SOUTH AFRICAN PANEL ON AIDS IS DIVIDED
OVER HOW TO DEAL WITH THE DISEASE
AP 5 April 2001
Dissidents say HIV testing and use of AIDS drugs should be halted
in Africa, with dissidents urging a halt to HIV testing and the use of
President Thabo Mbeki established the advisory council last year and
came under fire for including revisionist theorists, many of whom
question whether HIV causes the disease, the effectiveness of AIDS
medication and whether AIDS exists at all.
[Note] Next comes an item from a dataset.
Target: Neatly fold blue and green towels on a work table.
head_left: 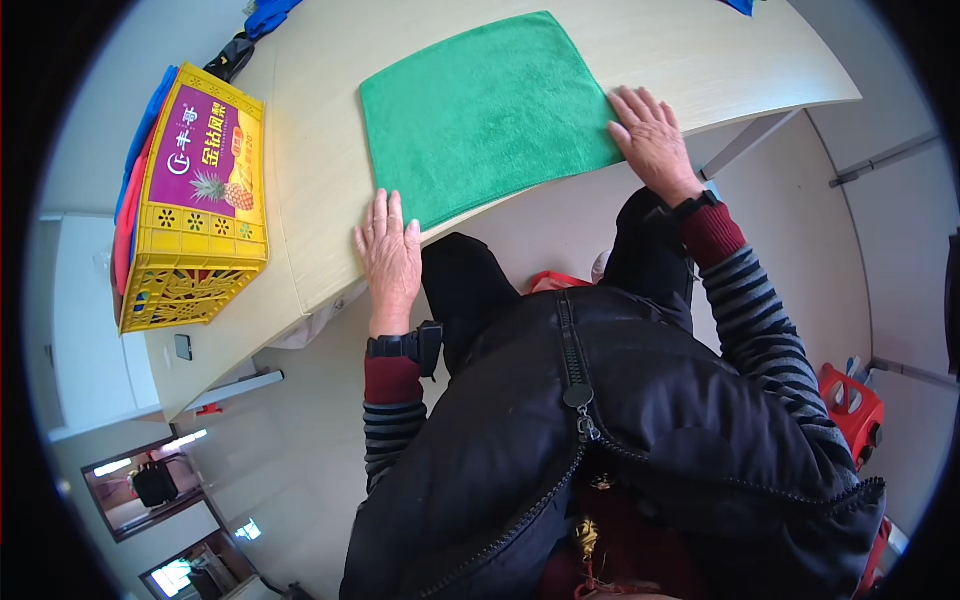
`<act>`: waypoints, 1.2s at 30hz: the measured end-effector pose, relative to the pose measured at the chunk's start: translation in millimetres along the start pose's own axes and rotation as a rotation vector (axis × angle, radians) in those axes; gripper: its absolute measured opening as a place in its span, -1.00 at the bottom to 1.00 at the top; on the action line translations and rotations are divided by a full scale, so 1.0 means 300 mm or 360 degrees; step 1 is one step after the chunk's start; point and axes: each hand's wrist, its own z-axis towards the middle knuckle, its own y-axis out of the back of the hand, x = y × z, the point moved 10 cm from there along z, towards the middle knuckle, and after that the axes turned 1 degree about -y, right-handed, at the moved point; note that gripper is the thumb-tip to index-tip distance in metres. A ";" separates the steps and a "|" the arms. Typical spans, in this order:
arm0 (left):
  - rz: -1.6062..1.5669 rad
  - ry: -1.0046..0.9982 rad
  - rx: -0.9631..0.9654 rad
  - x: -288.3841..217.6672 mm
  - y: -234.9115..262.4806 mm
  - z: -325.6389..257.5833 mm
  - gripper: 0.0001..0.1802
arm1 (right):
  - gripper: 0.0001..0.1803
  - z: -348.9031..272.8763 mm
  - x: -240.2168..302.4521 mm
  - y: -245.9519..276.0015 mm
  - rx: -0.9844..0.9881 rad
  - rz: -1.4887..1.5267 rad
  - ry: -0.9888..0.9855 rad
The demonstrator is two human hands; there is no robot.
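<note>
A green towel [485, 115] lies spread flat on the pale wooden table [310, 160], its near edge along the table's front edge. My left hand [388, 250] rests flat at the towel's near left corner, fingers stretched out and pointing away from me. At the right edge of the towel lies my right hand [652, 140], palm down with the fingers slightly spread and the fingertips close to the cloth. Neither hand grips anything. Both wrists wear dark bands, below striped sleeves with dark red cuffs.
A yellow plastic crate [195, 215] with a purple pineapple label stands at the table's left, holding red and blue cloth. Blue cloth [268, 17] lies at the far left. A small dark flat object [183, 347] is near the crate. On the floor at right sits a red container [855, 412].
</note>
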 end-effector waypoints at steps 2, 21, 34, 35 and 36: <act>-0.0059 -0.0033 -0.0033 -0.010 0.029 -0.038 -0.38 | -0.36 -0.022 -0.055 0.031 -0.0036 0.0040 -0.0121; -0.0298 -0.0231 -0.0375 -0.091 0.179 -0.075 -0.55 | -0.24 -0.063 0.189 0.124 0.0121 0.0397 0.0452; -0.0549 -0.0282 -0.0360 -0.126 0.357 -0.030 -0.71 | -0.61 0.053 0.128 0.262 0.0138 0.0730 0.0683; -0.0647 -0.0276 -0.0302 -0.127 0.380 -0.016 -0.72 | -0.64 0.084 0.124 0.283 0.0232 0.0778 0.0706; -0.0746 -0.0271 -0.0246 -0.127 0.402 0.009 -0.73 | -0.64 0.129 0.112 0.315 0.0245 0.0782 0.0717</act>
The 134 page report said the panel's two factions had a "fundamental
disagreement" on the cause of AIDS and, as a result, had emerged with
"different sets of recommendations."
The dissidents urged the suspension of all HIV testing and said, AIDS
medication no longer should be prescribed. They also recommended that
the government devote its resources to eradicating malaria,
tuberculosis and other "prominent AIDS defining diseases."
Among their recommendations for preventing AIDS were detoxification
of the body through massage therapy, music therapy, yoga and
spiritual care, and the use of supplements such as ginseng, Chinese
cucumber, aloe vera, garlic and echinacea.
The mainstream scientists urged HIV testing and the use of anti-
retroviral drugs. "A stronger emphasis should be placed on sex
education," they said, including more widespread condom use and
treatment of sexually transmitted diseases.
Both sides agreed on the need to continue to improve social
conditions, reduce poverty and improve nutrition - factors that Mbeki
has said would help curb the spread of the disease. About 4.7 million
South Africans are infected with HIV.
Dr. Manto Tshabalala-Msimang, South Africa's health minister, said
the government would not change its AIDS policy because of the report.
"Pending the outcome of further research, the debates of the panel
have not provided grounds for the government to depart from its
current approach to the HIV/AIDS problem, which is rooted in the
premise that HIV causes AIDS," she said in a news release.
AIDS activists have asserted that Mbeki's flirtation with the
dissident AIDS theorists damaged prevention efforts, giving South
Africans an excuse not to practice safe sex.